Perché i livelli di vitamina D possono abbassarsi?

La vitamina D è un elemento fondamentale per la salute dell'organismo, essenziale per rafforzare le ossa e supportare il corretto funzionamento del sistema immunitario. Nonostante la sua importanza, la carenza di questo nutriente è un fenomeno molto diffuso. Ma quali sono i fattori che ne provocano il calo?

Le cause principali si riconducono fondamentalmente a due fattori: un'inadeguata esposizione al sole e un insufficiente apporto alimentare. La maggior parte della vitamina D viene infatti sintetizzata dalla nostra pelle grazie all'azione dei raggi ultravioletti, in particolare i raggi UVB. Trascorrere molto tempo in ambienti chiusi, vivere in aree con scarso irraggiamento solare durante i mesi invernali o proteggere sempre la pelle con filtri solari totali può ridurre drasticamente la sua produzione naturale.

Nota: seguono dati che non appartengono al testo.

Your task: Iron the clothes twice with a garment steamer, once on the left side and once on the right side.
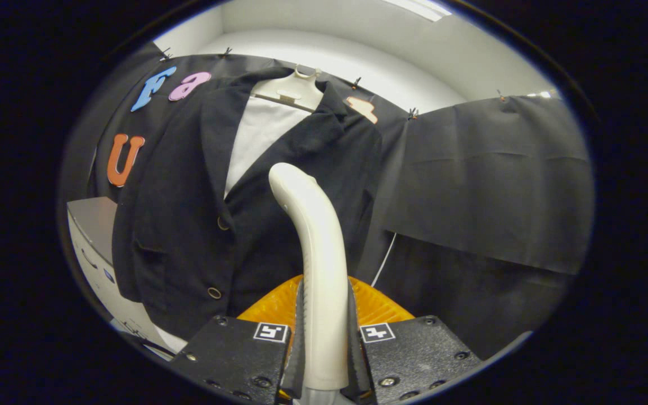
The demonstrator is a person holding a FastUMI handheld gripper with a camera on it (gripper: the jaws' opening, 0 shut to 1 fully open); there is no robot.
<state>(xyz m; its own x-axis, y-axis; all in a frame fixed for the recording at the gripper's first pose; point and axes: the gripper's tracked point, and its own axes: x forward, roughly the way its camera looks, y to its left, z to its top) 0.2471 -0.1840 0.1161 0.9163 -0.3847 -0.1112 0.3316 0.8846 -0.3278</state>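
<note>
A dark jacket (189, 185) over a white shirt (256, 135) hangs on a pale hanger (296, 90) against the booth wall. My gripper (324, 332) is shut on the cream handle of the garment steamer (315, 236). The handle runs up from between the fingers and curves toward the jacket; its head sits at the right front panel, just below the lapel. I cannot tell whether the head touches the cloth. An orange part of the steamer (377, 304) shows behind the fingers.
A grey and white cabinet (90, 236) stands left of the jacket's hem. A thin white cord (385, 261) hangs just right of the jacket. More black cloth (487, 185) covers the wall to the right.
</note>
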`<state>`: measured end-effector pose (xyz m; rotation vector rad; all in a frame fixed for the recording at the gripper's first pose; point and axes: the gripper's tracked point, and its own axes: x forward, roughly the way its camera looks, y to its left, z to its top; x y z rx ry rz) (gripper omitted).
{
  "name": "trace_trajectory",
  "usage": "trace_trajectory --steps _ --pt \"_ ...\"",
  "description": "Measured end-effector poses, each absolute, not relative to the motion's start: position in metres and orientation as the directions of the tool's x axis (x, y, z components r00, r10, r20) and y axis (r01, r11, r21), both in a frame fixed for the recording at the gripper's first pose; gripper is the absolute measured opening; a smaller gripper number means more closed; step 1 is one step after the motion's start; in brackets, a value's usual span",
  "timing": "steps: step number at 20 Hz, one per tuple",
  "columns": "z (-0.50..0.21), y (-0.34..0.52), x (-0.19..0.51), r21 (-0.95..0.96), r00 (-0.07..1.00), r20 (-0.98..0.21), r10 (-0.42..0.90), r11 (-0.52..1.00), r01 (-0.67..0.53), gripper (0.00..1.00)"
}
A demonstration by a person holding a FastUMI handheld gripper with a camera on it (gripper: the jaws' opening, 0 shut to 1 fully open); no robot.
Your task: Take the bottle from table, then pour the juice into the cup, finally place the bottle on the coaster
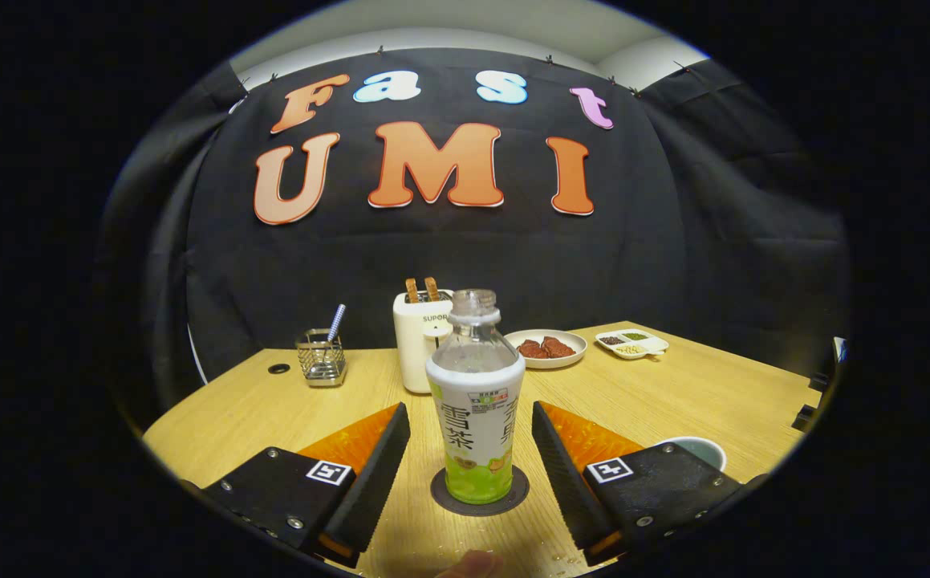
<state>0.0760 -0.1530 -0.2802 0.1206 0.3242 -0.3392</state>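
bottle [477, 401] stands upright on the dark round coaster [442, 494], lower centre of the frame, long axis vertical, open neck pointing up, no cap on it. it sits between the two fingers of the gripper [471, 457], a clear gap of table showing on each side. fingers spread wide, holding nothing, neither pad touching the bottle. cup [701, 449] at lower right, partly hidden behind the right finger. further back on the wooden table [697, 393]: white toaster [420, 341] just behind the bottle, wire holder [321, 357] at centre left, plate [546, 348] and small divided dish [631, 343] at centre right.
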Motion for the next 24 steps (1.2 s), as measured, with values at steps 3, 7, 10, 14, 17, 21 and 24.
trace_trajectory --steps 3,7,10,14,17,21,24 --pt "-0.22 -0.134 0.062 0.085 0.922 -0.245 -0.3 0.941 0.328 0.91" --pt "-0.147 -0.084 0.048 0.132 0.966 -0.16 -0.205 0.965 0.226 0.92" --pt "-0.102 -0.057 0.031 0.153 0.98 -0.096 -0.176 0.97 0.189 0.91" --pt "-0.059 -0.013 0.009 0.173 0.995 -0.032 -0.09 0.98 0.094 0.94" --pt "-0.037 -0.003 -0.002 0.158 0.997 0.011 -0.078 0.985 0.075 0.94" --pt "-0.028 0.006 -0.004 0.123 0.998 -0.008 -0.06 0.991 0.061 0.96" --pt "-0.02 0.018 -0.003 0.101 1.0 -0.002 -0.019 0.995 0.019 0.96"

Allo stesso tempo, anche le scelte a tavola incidono sui livelli ematici. Una dieta povera di cibi naturalmente ricchi di questa sostanza — come pesci grassi (salmone, sgombro, aringhe), tuorlo d'uovo, fegato e alimenti arricchiti — non garantisce il giusto supporto quotidiano. A queste motivazioni si possono affiancare altri fattori biologici, come un ridotto assorbimento intestinale, problemi di funzionalità epatica o renale, oppure l'avanzare dell'età, che rende la pelle meno efficiente nella sintesi della vitamina.

Per mantenere valori ottimali è fondamentale coniugare una regolare attività all'aria aperta con un'alimentazione varia e bilanciata, valutando con il proprio medico l'eventuale necessità di un'integrazione nei periodi di maggiore carenza.